[
https://issues.apache.org/jira/browse/HIVE-2877?page=com.atlassian.jira.plugin.system.issuetabpanels:comment-tabpanel&focusedCommentId=13233888#comment-13233888
]
Carl Steinbach commented on HIVE-2877:
--------------------------------------
There are two distinct problems:
1) Many of the queries in split_sample.q and sample_islocalmode_hook.q are
nondeterministic. This can be fixed by adding ORDER BY clauses.

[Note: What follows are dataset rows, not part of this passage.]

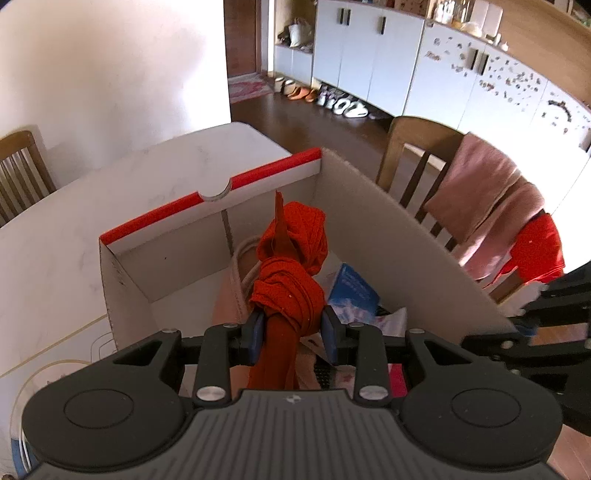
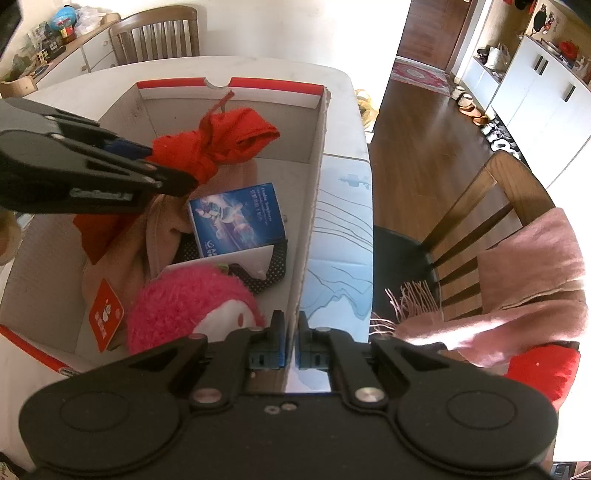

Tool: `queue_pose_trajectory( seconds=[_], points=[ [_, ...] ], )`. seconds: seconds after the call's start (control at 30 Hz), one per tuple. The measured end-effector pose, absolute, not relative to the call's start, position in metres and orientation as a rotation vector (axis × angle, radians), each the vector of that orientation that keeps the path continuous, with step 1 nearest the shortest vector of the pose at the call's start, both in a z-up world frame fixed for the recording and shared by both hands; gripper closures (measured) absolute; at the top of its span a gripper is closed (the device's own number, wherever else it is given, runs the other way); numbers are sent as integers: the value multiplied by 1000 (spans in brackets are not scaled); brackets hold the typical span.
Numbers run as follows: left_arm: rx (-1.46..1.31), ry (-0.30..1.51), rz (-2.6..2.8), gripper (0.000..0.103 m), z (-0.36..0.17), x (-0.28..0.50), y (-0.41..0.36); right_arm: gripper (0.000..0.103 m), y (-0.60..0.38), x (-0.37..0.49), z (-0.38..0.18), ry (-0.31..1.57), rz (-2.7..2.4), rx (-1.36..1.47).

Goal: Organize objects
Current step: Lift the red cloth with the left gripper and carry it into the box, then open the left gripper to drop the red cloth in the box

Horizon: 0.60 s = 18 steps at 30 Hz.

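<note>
A knotted red cloth (image 1: 291,273) hangs over the open cardboard box (image 1: 388,236), and my left gripper (image 1: 293,332) is shut on it just below the knot. In the right wrist view the same red cloth (image 2: 218,144) is held above the box interior by the left gripper (image 2: 162,173). My right gripper (image 2: 291,332) is shut on the right wall of the box (image 2: 314,206), one pad inside and one outside. Inside lie a blue packet (image 2: 236,221), a pink plush toy (image 2: 192,306), beige fabric (image 2: 125,258) and a red tag (image 2: 105,317).
The box stands on a white table (image 1: 110,192). A wooden chair (image 2: 480,206) draped with a pink scarf (image 2: 528,266) stands right of the table, with a red cushion (image 2: 539,365) on its seat. Another chair (image 2: 155,33) stands at the far side. White cabinets (image 1: 369,51) line the back wall.
</note>
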<state>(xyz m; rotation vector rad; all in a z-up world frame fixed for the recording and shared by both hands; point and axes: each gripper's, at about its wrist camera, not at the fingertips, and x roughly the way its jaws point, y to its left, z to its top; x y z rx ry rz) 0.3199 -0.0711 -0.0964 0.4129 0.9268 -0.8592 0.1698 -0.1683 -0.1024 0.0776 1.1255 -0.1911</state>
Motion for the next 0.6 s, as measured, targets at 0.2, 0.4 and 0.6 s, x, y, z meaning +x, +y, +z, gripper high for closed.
queue_pose_trajectory(
  seconds=[0.2,0.4,0.6],
  points=[
    [450,955,-831,73,-112,325,-79,98,-169,170,-103,1126,-175,71],
    [474,976,-817,72,-121,330,-83,98,-169,169,-102,1124,-162,69],
    [485,968,-799,59,-120,330,-85,98,-169,168,-101,1121,-157,70]
  ],
)
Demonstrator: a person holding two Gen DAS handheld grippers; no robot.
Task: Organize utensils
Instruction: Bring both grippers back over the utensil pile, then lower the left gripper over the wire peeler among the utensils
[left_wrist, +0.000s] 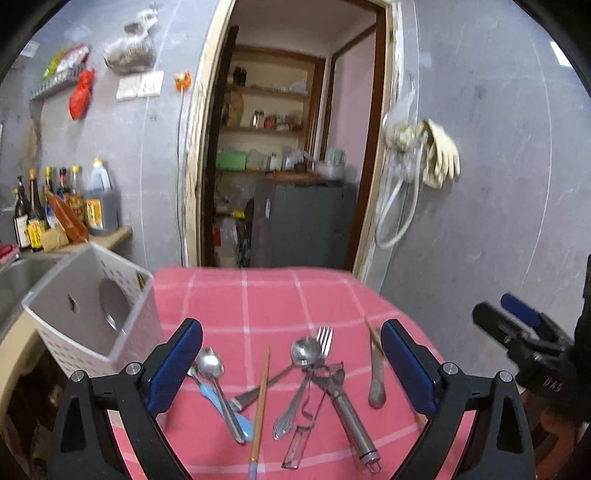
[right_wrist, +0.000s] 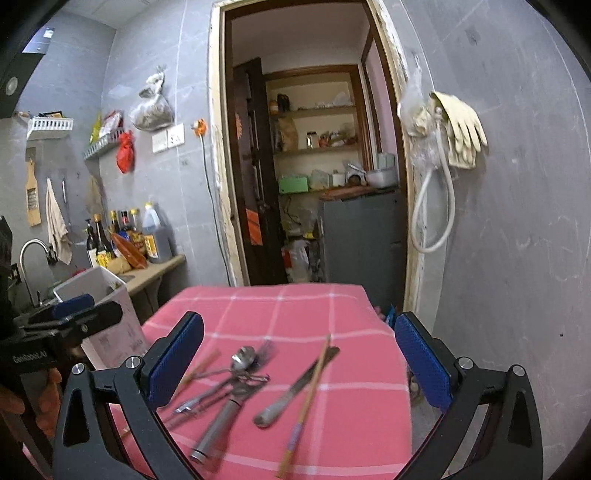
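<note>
I held both grippers, left (left_wrist: 291, 365) and right (right_wrist: 299, 358), wide and empty above the utensils (left_wrist: 295, 387) scattered on the pink cloth (left_wrist: 273, 299), so either could drop onto one; the basket (left_wrist: 59, 306) waited at the cloth's left edge.

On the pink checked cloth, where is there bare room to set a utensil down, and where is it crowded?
The far half of the pink cloth, between the fork tips and the doorway-side edge, is bare, as is a strip beside the white basket. The near half is crowded: spoons, chopstick, peeler and knife overlap between the open left tongs.
</note>
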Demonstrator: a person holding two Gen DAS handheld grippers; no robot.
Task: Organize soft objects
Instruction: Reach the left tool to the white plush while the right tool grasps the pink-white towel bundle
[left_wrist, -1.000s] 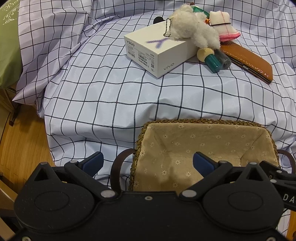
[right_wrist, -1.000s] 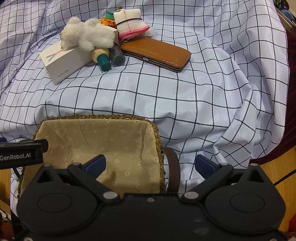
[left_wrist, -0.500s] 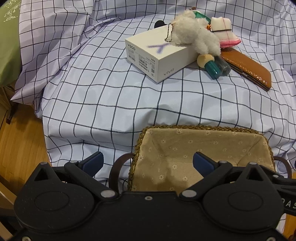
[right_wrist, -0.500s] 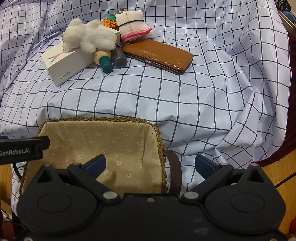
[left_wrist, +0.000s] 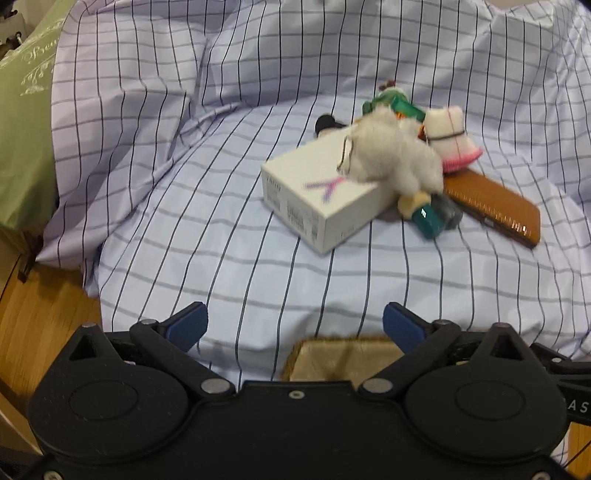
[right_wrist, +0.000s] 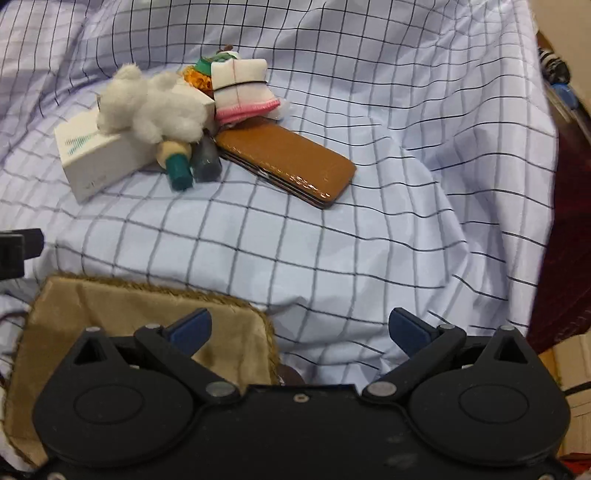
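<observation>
Lined basket (right_wrist: 110, 317) holds nothing visible; left gripper (left_wrist: 293, 326) closing, right gripper (right_wrist: 299, 328) released, both grasping nothing.

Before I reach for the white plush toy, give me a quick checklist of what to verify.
1. Left gripper empty: ok, nothing between its jaws, which are closing slightly.
2. Right gripper open and empty: ok.
3. White plush toy reachable: ok, lying on top of the white box.
4. Path over the checked cloth clear: ok.
5. Basket has room: ok as far as visible; the near part is hidden.
6. Plush chain free of the box: cannot tell.
</observation>
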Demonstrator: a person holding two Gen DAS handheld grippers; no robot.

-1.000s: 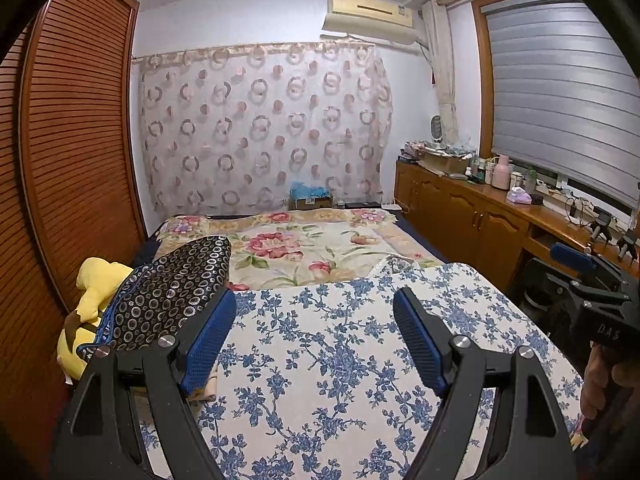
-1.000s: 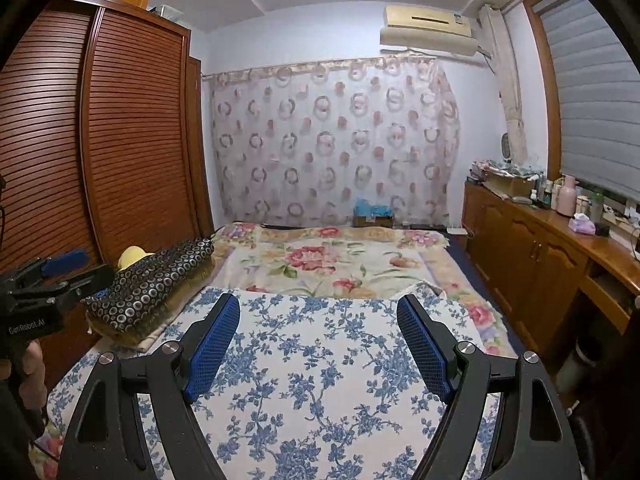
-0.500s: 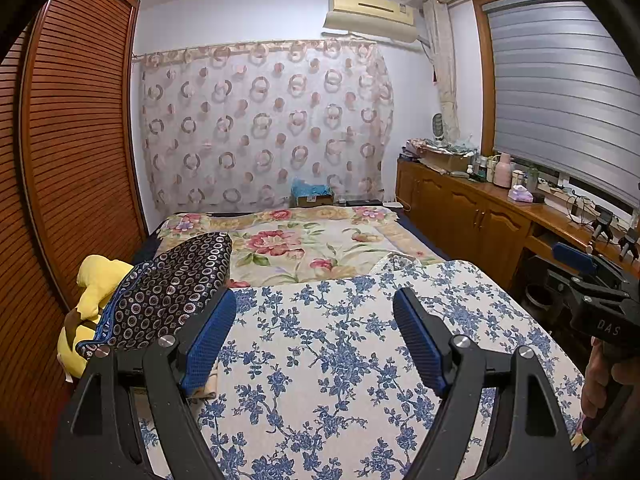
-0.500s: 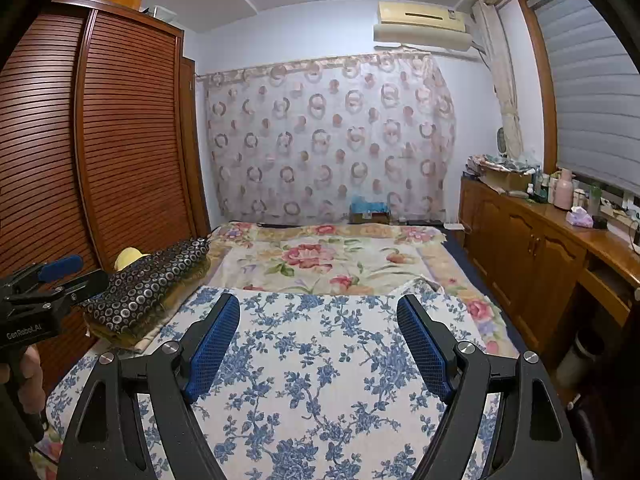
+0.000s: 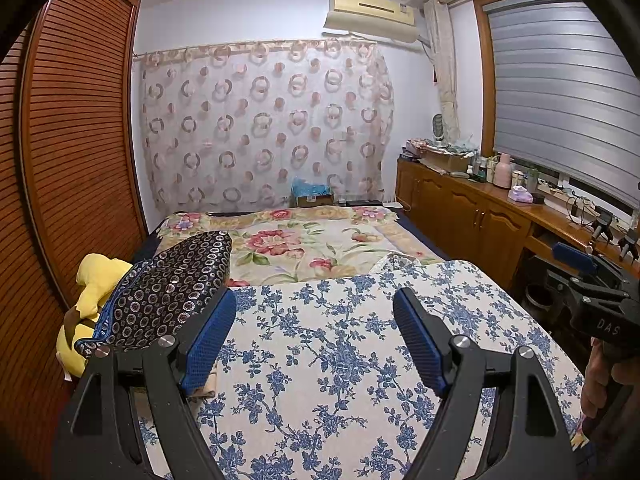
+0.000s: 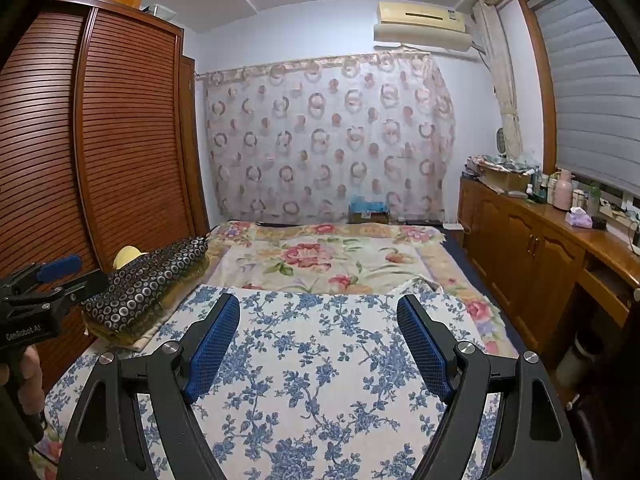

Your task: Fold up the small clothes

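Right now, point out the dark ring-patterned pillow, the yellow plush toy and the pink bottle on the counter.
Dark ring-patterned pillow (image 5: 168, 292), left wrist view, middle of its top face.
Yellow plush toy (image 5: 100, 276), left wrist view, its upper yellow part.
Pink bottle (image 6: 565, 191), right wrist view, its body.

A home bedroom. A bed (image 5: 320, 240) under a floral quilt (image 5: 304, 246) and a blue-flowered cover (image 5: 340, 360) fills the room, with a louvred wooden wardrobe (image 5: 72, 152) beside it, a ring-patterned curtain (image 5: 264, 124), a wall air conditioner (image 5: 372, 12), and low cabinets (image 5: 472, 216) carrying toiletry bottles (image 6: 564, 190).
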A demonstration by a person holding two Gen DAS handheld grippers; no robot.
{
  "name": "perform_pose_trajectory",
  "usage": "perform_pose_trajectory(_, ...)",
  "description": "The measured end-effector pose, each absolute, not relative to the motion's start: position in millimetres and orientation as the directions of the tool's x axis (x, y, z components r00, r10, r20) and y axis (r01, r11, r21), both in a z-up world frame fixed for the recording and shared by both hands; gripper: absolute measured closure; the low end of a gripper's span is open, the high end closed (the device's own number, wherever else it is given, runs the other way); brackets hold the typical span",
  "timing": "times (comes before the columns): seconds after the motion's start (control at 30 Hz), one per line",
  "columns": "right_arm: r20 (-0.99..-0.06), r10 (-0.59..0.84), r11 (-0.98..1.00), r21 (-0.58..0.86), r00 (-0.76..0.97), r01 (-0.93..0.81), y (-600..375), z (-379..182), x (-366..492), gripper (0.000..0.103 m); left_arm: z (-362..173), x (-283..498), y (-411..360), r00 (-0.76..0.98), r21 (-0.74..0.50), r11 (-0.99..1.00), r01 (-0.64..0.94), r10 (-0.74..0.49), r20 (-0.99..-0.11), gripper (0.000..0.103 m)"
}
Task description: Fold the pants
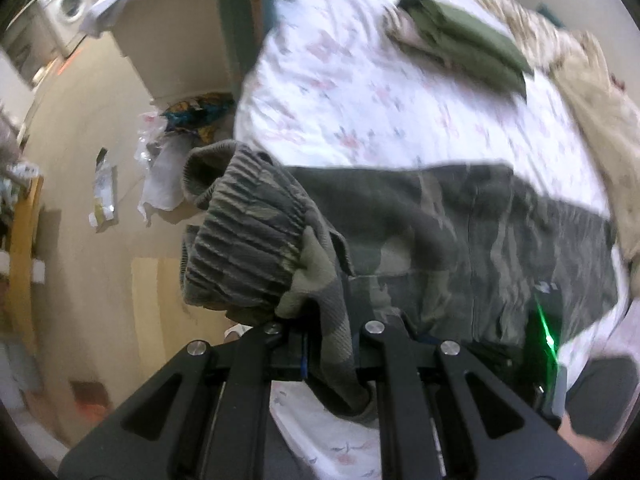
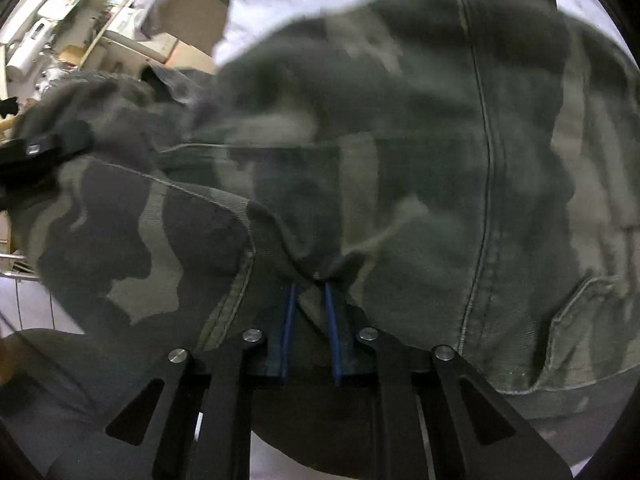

2) The second problem is more serious. Both of the tests set
mapred.max.split.size=300 and hive.merge.smallfiles.avgsize=1 in an effort to
force the generation of multiple splits and multiple output files. However,
Hadoop 0.20 is incapable of generating splits smaller than the block size when
using CombineFileInputFormat, so only one split is generated. This has a
significant impact on the results of the TABLESAMPLE(x PERCENT). This issue was
fixed in MAPREDUCE-2046 which is included in 0.23.
Suggested Fixes:
# Make the queries deterministic
# Restrict these tests to Hadoop versions >= 0.22
> TABLESAMPLE(x PERCENT) tests fail on 0.22/0.23
> ----------------------------------------------
>
> Key: HIVE-2877
> URL: https://issues.apache.org/jira/browse/HIVE-2877
> Project: Hive
> Issue Type: Bug
> Components: Query Processor
> Reporter: Carl Steinbach
> Assignee: Carl Steinbach
>
--
This message is automatically generated by JIRA.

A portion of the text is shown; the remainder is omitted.